Today's breaking news will be a relief to accountants who have received a rash of incorrect PAYE “no-filing” notices and follows a call from the ICAEW and other professional bodies and software developers for a delay to the imposition of automatic penalties under the real time information (RTI) regime.
On Friday morning (7 February), AccountingWEB member 0098087 reported getting a load of RTI non-filing notices for the period ending 5 Feburary, even though their payment run was on the 7th and their RTI returns were submitted on the same day.
A quick survey of the 49 comments that followed established that around 80 similar notices have been incorrectly issued to these AccountingWEB members.
They are not alone.
In recent weeks, AccountingWEB’s Any Answers page has seen RTI-related queries, complaints and rants about:
- Dubious specified charge estimates raised by HMRC for periods when no payroll payments were made
- Misleading guidance on when to file a nil EPS or an FPS when no payment is due
- Missing and inaccurate data in employers’ tax dashboards.
- Harassment of clients by HMRC debt management agents acting on this inaccurate information
The confusion and difficulties pacifying clients who expect their accountants to get their payroll right is bad enough. Comment after comment in the AccountingWEB thread highlighted the time taken to resolve the non-filing notice problems with HMRC - partly due to the “barrage” of phone calls it has received about the issue, according to Kazmc.
But the situation will get even worse if the RTI system continues to send out inaccurate non-filing notices after April, when they will be accompanied by automatic penalties. “We could be looking at appealing £2,000 worth of penalties from notices received just today,” Kazmc commented.
The ICAEW Tax Faculty, too, has been fielding similar complaints from its members. In its response to the government’s consultation on secondary legislation, it called for a delay in the 6 April start date for RTI automatic penalties.
“A year after go live, PAYE real time information (RTI) still has too many teething troubles,” noted the faculty. Its submission also called for adequate funding to made available to “sort out RTI as soon as possible”.
The ICAEW’s call was echoed by AccountingWEB members. “A system that sends out erroneous reports is clearly not fit for the purpose of raising penalties,” commented stepurhan. “There is no way HMRC should be able to levy penalties until this is sorted.”
Moneysoft’s help desk has been busy this week. Richard Carey came on to AccountingWEB to inform members of correspondence the payroll developer received from HMRC that stated, “For those who have filed their ‘no payment EPS’ they can be assured that the notification can be ignored...” He added that he was hoping for further clarification shortly on HMRC’s website.
The growing volume of inaccurate messages bears uncomfortable parallels to the 2008-10 NPS implementation disaster in the way HMRC’s system is continuing to create a new employment on the employer’s record every time it encounters a discrepancy. For employers, this has meant duplicated PAYE charges in recent months, but the worry is that thousands and even millions of duff employment records could be stacking up behind the scenes at HMRC.
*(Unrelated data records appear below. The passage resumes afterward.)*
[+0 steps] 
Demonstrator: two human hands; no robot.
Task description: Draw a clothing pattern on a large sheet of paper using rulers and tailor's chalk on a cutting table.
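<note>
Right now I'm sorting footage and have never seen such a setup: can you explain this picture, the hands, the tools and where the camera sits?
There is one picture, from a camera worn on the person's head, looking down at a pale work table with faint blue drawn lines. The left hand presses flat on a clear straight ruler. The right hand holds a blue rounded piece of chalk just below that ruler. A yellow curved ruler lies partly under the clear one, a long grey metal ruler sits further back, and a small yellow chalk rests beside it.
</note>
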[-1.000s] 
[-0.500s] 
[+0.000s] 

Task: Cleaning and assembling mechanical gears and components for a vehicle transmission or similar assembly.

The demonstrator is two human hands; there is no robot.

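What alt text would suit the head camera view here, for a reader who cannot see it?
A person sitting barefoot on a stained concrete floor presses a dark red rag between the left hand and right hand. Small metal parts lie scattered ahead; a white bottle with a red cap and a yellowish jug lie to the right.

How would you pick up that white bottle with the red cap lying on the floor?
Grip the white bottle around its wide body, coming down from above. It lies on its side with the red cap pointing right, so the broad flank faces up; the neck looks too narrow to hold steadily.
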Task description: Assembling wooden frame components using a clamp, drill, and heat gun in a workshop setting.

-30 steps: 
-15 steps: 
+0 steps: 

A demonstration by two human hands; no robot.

Turning his attention to the systems issues behind the inaccurate tax dashboard figures, AccountingWEB member DMGbus noted that HMRC’s Employer’s Office often has correct data from FPS reports , but the Collector of Taxes does not.
“A plausible explanation is that there is a design flaw at HMRC end with the suspected (but HMRC would never admit this) whereby one department (Employers Office) receives the data and has to by manual intervention ‘map’ or copy and paste the data to another department (Collector of Taxes). One would have thought that this would have been an automated process, but the existence of differing data in two departments suggest that some scope for human error exists in transferring data, or alternatively HMRC's IT partners have not fulfilled their contractual obligation to provide a system that works.”
Weecalum added: “HMRC need to admit that they have made an error and not try to say we (employers) have submitted incorrect details. The refusal to admit that there are problems with RTI is doing nothing to help taxpayers’ trust and confidence in HMRC.”